Mortes em protestos no Irã passam de 500, alerta HRANA

As manifestações que começaram no final de dezembro ampliaram-se e deixaram dezenas de vítimas, gerando preocupação internacional e temor de escalada militar.
Em meio a acusações mútuas entre Teerã, Estados Unidos e Israel, as autoridades iranianas intensificaram a repressão e prenderam milhares de pessoas.
Os números e as ameaças feitas por líderes políticos aumentaram a incerteza sobre próximos passos e possíveis reações externas, conforme informação divulgada pela Reuters.
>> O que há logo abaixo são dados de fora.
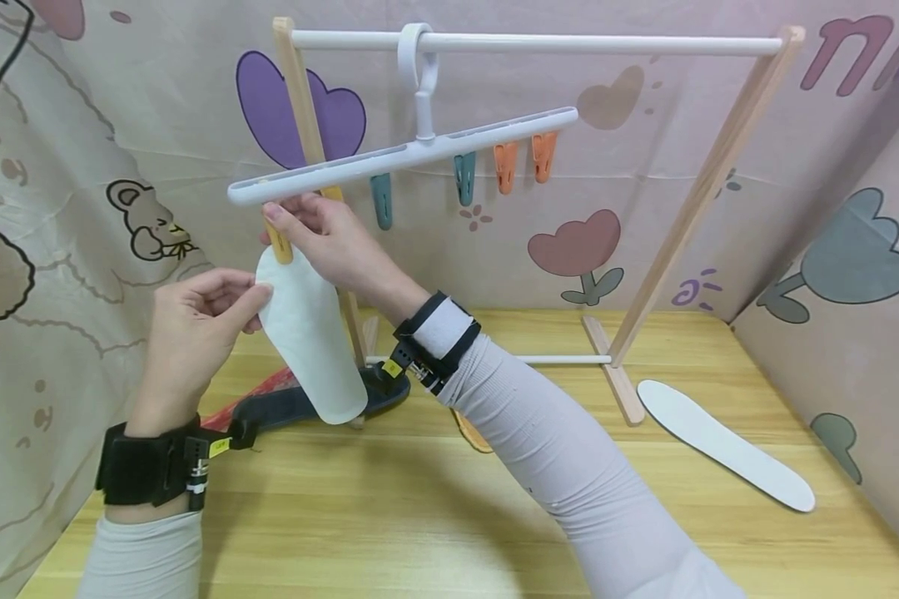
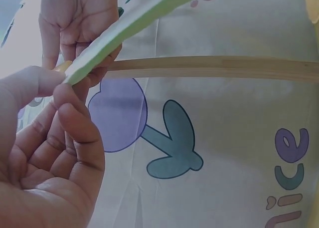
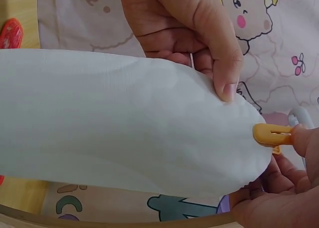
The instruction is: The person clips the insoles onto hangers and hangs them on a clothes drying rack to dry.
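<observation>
A white insole (image 1: pixel 307 341) hangs at a slant below the left end of a white clip hanger (image 1: pixel 404 156). My left hand (image 1: pixel 198 333) pinches the insole's edge near its top between thumb and fingers. With its thumb on a yellow clothespin (image 1: pixel 279 245), my right hand (image 1: pixel 340 245) grips the clip just under the hanger bar. In the right wrist view, the clip's tip (image 3: pixel 264 134) overlaps the insole's rounded end, and some right fingers lie behind that end. The hanger tilts down to the left on its hook.
A wooden rack with a white top rail (image 1: pixel 607 44) carries the hanger. Teal clips (image 1: pixel 464 179) and orange clips (image 1: pixel 505 168) hang further right. Another white insole (image 1: pixel 727 445) lies on the table's right. Behind the held insole lie a dark blue strip-like piece (image 1: pixel 285 409) and something red (image 1: pixel 247 395).
</observation>
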A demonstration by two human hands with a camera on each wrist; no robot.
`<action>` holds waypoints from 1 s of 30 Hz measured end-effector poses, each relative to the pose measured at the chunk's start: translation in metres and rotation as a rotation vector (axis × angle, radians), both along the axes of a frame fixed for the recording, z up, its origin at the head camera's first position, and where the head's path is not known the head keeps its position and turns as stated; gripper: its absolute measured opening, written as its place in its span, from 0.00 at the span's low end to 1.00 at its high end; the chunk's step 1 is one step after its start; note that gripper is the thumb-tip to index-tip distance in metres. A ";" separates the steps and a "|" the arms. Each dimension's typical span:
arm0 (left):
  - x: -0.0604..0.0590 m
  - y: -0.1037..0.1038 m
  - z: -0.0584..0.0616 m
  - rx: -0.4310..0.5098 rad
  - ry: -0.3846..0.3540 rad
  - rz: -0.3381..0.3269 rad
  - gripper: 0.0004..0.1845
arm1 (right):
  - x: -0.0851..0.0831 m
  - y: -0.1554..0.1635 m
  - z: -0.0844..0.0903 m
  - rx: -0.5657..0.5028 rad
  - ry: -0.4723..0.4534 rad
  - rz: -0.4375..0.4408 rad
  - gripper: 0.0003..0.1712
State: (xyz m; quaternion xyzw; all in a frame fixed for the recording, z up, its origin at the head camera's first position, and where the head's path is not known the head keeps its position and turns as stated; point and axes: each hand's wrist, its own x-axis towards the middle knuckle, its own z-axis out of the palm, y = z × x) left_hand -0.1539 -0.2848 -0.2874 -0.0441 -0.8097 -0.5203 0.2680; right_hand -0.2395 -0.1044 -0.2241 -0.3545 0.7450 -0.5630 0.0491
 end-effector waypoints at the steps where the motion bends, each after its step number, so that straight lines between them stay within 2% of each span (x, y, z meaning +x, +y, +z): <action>1: 0.000 0.000 0.000 0.000 -0.002 0.000 0.09 | 0.000 0.000 0.000 -0.001 -0.001 0.001 0.21; 8: -0.002 -0.002 -0.001 -0.030 -0.035 0.008 0.09 | -0.002 0.005 -0.002 0.021 -0.002 0.009 0.26; 15: -0.006 -0.006 -0.005 -0.040 -0.051 -0.034 0.04 | -0.004 0.010 -0.005 0.052 0.021 0.015 0.27; 25: -0.008 -0.009 -0.006 -0.060 -0.062 -0.037 0.07 | -0.005 0.015 -0.010 0.126 0.036 -0.010 0.28; 30: -0.005 -0.006 -0.004 -0.056 -0.067 -0.008 0.10 | -0.002 0.018 -0.013 0.161 0.044 -0.003 0.29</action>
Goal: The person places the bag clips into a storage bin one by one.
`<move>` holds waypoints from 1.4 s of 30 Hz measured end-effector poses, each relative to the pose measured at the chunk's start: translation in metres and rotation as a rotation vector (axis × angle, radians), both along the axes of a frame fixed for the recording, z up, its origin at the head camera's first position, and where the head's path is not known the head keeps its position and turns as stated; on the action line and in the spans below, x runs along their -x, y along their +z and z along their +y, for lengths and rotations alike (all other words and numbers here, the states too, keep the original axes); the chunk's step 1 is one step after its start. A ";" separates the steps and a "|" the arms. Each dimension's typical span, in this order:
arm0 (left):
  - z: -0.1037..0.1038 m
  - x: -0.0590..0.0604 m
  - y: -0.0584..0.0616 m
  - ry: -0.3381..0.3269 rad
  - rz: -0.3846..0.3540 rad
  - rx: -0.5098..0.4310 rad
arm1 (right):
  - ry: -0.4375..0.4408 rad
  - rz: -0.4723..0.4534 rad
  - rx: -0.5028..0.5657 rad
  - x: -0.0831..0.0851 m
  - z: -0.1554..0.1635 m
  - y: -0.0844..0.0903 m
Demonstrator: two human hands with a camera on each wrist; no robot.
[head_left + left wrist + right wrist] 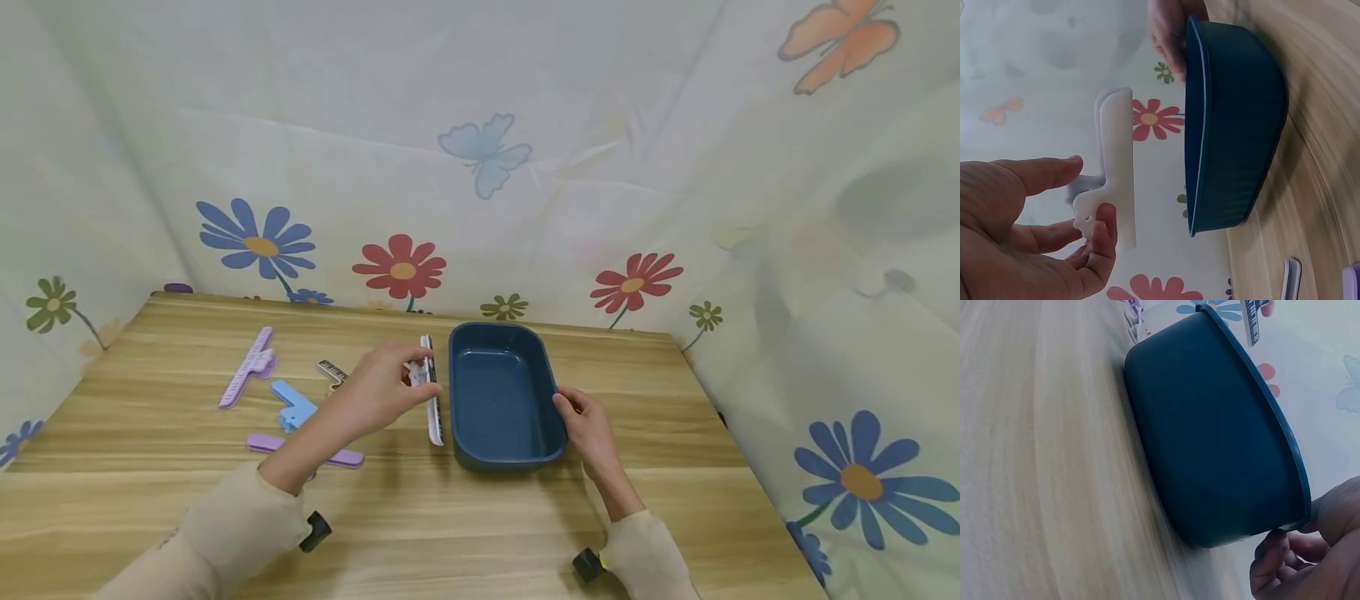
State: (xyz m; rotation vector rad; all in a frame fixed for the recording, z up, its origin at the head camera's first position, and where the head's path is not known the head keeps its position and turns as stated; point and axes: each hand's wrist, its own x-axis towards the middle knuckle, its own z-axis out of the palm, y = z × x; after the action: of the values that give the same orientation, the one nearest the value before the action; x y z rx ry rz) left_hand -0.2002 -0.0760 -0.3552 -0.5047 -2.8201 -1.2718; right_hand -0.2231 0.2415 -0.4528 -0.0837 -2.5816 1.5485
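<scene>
Left of the frame, clips (246, 368) lie on the table (450, 533). At centre, the left hand (378, 387) pinches a white clip (436, 423) just beside the bin (491, 400), seemingly a transfer step; moving inward would call for clearing the rim (495, 325). Right of centre, the right hand (588, 425) grips the bin.

The left hand (381, 390) pinches a white clip (436, 421) between thumb and fingers, just beside the left long side of a dark blue bin (491, 400); clip and bin are apart. The right hand (588, 423) grips the rim on the bin's right side. The bin stands on a wood-grain table (450, 533). Left of the bin lie four clips: an upper purple clip (244, 369), a light blue clip (298, 407), a striped clip (330, 369) and a lower purple clip (347, 457), partly covered by the left forearm. Behind the table hangs a pale cloth (360, 167) printed with flowers and butterflies.
</scene>
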 end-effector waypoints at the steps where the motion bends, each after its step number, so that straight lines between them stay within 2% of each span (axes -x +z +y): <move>1: 0.002 0.000 -0.001 0.002 -0.008 -0.004 | 0.001 0.006 -0.001 0.000 0.000 0.000; 15: 0.022 0.002 -0.010 -0.004 -0.063 -0.007 | -0.010 0.002 0.004 0.000 0.001 -0.001; 28: 0.040 0.010 -0.012 -0.004 -0.076 -0.011 | -0.001 0.005 0.013 0.004 0.000 0.000; 42: 0.064 0.019 -0.016 -0.054 -0.072 0.014 | -0.010 0.023 0.001 0.003 0.000 0.001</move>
State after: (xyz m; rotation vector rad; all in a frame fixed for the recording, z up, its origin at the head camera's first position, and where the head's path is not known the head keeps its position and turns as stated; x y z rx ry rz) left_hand -0.2192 -0.0115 -0.3709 -0.5503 -2.8953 -1.3067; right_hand -0.2262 0.2419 -0.4522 -0.0785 -2.5581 1.5384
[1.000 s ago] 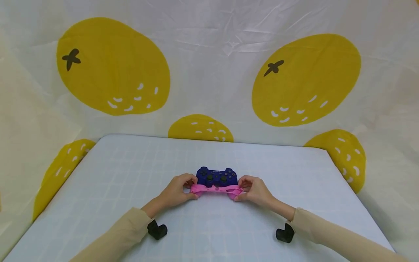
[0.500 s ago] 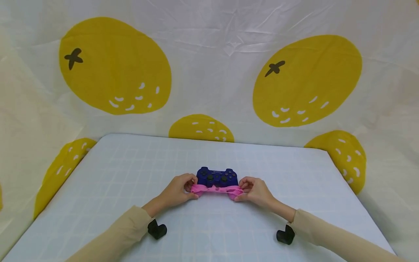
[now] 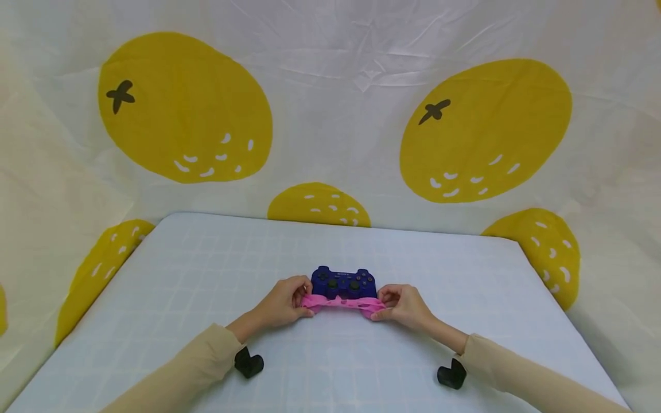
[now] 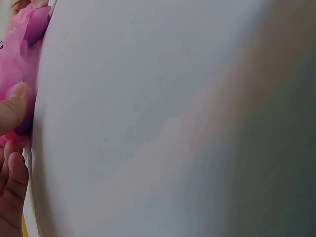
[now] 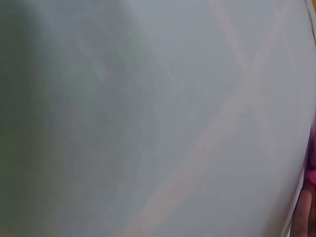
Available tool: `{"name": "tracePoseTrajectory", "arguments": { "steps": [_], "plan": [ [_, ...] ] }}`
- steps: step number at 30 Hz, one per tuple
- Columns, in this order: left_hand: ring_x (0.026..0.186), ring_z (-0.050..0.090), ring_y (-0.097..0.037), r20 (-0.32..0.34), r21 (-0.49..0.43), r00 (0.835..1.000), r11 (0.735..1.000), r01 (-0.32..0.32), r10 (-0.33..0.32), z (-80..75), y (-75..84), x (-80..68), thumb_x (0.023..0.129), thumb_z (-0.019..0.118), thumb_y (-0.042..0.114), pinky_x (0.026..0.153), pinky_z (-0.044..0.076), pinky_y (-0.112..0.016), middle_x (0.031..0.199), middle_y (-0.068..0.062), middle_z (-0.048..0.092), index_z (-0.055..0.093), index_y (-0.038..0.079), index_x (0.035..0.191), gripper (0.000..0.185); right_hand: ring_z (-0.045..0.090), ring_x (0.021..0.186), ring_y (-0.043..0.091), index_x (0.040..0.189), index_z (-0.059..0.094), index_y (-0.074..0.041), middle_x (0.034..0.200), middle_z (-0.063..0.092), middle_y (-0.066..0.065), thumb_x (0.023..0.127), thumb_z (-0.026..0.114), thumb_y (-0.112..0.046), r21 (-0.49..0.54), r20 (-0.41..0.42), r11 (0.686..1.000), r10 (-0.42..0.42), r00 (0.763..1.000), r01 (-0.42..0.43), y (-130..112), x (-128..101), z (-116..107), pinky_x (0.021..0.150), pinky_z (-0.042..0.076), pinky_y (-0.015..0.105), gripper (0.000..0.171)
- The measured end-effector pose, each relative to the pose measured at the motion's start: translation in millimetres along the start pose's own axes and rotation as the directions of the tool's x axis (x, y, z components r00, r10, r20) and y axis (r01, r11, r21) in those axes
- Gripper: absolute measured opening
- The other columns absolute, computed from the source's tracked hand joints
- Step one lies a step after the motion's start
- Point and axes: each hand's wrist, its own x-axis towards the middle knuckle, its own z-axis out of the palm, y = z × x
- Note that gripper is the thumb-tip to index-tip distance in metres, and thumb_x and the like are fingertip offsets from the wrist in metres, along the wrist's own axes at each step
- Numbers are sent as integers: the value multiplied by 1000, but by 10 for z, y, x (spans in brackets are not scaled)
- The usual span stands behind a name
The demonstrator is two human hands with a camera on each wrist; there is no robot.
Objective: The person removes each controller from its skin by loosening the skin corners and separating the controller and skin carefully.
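The blue game controller [image 3: 343,281] lies mid-table [image 3: 181,275], nearer the front edge; a pink silicone cover [image 3: 343,302] stretches across its near side; the left hand [image 3: 283,302] pinches one end, the right hand [image 3: 405,304] the other, each grip closed on it.

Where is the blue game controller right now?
In the head view, the blue game controller lies mid-table, between the left hand and right hand, just behind the pink cover they grip.

My head camera looks forward and down over the surface [image 3: 206,269]. Both wrist cameras sit very close against it, each catching the pink cover [image 4: 19,54] at its edge.
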Motion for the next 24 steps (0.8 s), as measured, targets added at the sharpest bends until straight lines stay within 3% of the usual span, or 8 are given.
{"name": "tracePoseTrajectory", "arguments": {
  "steps": [7,11,16,19,24],
  "plan": [
    [65,46,-8,0,-6,1000,1000,28,-28,15,-9,-13,72,84,13,54,41,-18,76,1,51,53,13,93,37,60,65,5,85,67,-4,77,68,6,64,89,-17,5,-50,1000,2,999,-2,-26,-54,38,64,53,17,33],
    [63,46,-5,-26,-47,999,998,31,-32,29,-37,-25,71,85,11,53,42,-17,75,1,53,55,12,93,38,62,69,8,89,66,-1,81,69,9,64,89,-16,42,-64,998,46,997,-43,-30,-60,52,66,53,18,37],
    [75,53,-7,-41,-134,997,989,63,-69,76,-71,-55,74,82,9,60,50,-19,90,-3,58,55,10,100,37,68,89,19,112,61,6,104,68,18,71,85,-13,209,-40,968,147,988,-136,-18,-104,76,78,55,20,51],
    [84,55,-10,-53,-160,993,982,97,-106,99,-70,-59,78,79,10,65,53,-20,101,-4,60,55,11,105,36,67,101,23,125,54,10,117,64,25,78,80,-12,261,-15,955,150,989,-141,-17,-127,75,83,54,21,58],
    [91,55,-14,-62,-212,982,964,163,-180,112,-48,-46,81,76,12,68,52,-19,109,-5,61,55,14,109,34,67,95,5,126,51,15,117,63,31,85,73,-9,296,4,950,105,994,-102,-23,-121,57,80,53,15,52]
  ]
}}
Números verificados e repressão
O número de mortes em protestos no Irã é motivo central da apuração, e, segundo a reportagem, 'o grupo de direitos humanos HRANA, com sede nos EUA, disse ter verificado a morte de 490 manifestantes e 48 membros da equipe de segurança, com mais de 10.600 pessoas presas em duas semanas de agitação.'
O Irã não forneceu um número oficial de mortos e a Reuters não conseguiu verificar os números de forma independente, ponto que alimenta dúvidas sobre a dimensão exata da violência.
Ameaças a Estados Unidos e aliados
A escalada político-militar envolve advertências entre Teerã e Washington, e foi relatado que 'Trump será informado por suas autoridades na terça-feira (13) sobre as opções em relação ao Irã, incluindo ataques militares, uso de armas cibernéticas secretas, ampliação das sanções e fornecimento de ajuda online para fontes antigovernamentais, disse o Wall Street Journal neste domingo.'
O presidente do Parlamento iraniano, Mohammad Baqer Qalibaf, advertiu contra um erro de cálculo, dizendo 'Sejamos claros: no caso de um ataque ao Irã, os territórios ocupados (Israel), bem como todas as bases e navios dos EUA, serão nosso alvo legítimo'. Essas falas aumentam o risco de confrontos indiretos.
Contexto interno e narrativa oficial
As manifestações começaram em 28 de dezembro em resposta ao aumento dos preços, e rapidamente se transformaram em protestos mais amplos contra o establishment clerical que governa desde 1979.
As autoridades iranianas acusam os EUA e Israel de fomentar a desordem, e o presidente Masoud Pezeshkian afirmou em entrevista na TV que Israel e os EUA estavam planejando a desestabilização, e que os inimigos do Irã haviam trazido 'terroristas (...) que incendiaram mesquitas ..., atacaram bancos e propriedades públicas'.
Em apelo às famílias, ele disse 'Famílias, eu lhes peço: não permitam que seus filhos pequenos se juntem a desordeiros e terroristas que decapitam pessoas e matam outras', e afirmou que o governo estava pronto para ouvir o povo e resolver os problemas econômicos.
O que significa para a região
As mortes em protestos no Irã e as medidas de resposta interna podem provocar repercussões regionais, especialmente se as ameaças contra bases e navios dos EUA e contra Israel se concretizarem, aumentando a volatilidade no Oriente Médio.
Analistas e governos seguem de perto os desdobramentos, enquanto organizações de direitos humanos e veículos de imprensa pedem verificação independente dos dados citados, conforme a apuração da Reuters.